* [ASSIGNMENT]
Only the lines from the one containing "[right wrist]" through the end of the listing are to be repeated, exactly and without pictures.

* [DATA BLOCK]

*** Block opens ***

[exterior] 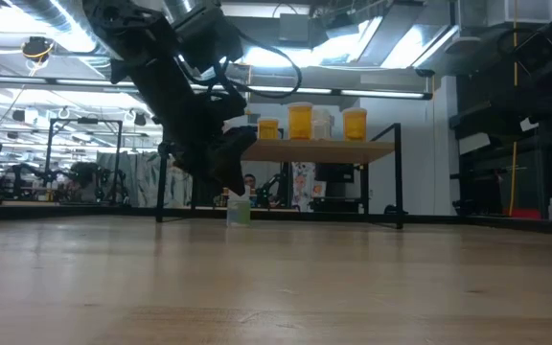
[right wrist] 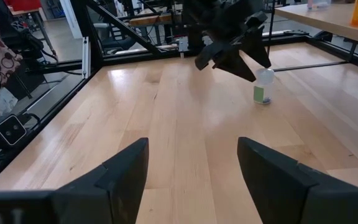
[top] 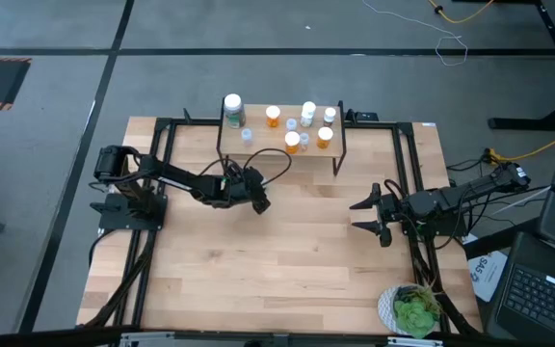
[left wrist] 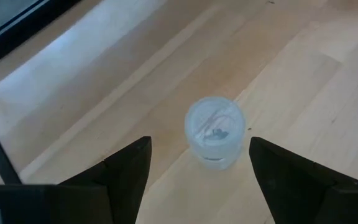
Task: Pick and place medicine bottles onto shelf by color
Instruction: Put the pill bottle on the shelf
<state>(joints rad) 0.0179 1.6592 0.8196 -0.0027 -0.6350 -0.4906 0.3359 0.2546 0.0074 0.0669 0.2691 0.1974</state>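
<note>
We see the left gripper [left wrist: 197, 171] hovering spread over a small clear bottle [left wrist: 214, 132] on the table [top: 287, 251].

Its fingers [left wrist: 126, 174] stand either side of the bottle without touching it, just in front of the shelf [top: 330, 149]. The bottle seems to carry a greenish label low down, though we cannot be sure. On the shelf stand the other medicine bottles [top: 292, 142], orange, clear and white. The right gripper [top: 366, 214] waits spread and empty near the table's right edge, with a potted plant [top: 414, 310] at the front corner.
</note>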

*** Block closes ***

* [OUTPUT FOR THIS EXERCISE]
[right wrist] 
[top] 
[left wrist] 
Task: Pick and place medicine bottles onto shelf by color
Instruction: Put the pill bottle on the shelf
<state>(joints rad) 0.0179 1.6592 0.8196 -0.0027 -0.6350 -0.4906 0.3359 0.2546 0.0074 0.0669 0.2691 0.1974</state>
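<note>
We see the left gripper [left wrist: 197, 171] hovering spread over a small clear bottle [left wrist: 214, 132] on the table [top: 287, 251].

Its fingers [left wrist: 126, 174] stand either side of the bottle without touching it, just in front of the shelf [top: 330, 149]. The bottle seems to carry a greenish label low down, though we cannot be sure. On the shelf stand the other medicine bottles [top: 292, 142], orange, clear and white. The right gripper [top: 366, 214] waits spread and empty near the table's right edge, with a potted plant [top: 414, 310] at the front corner.
</note>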

That completes the answer.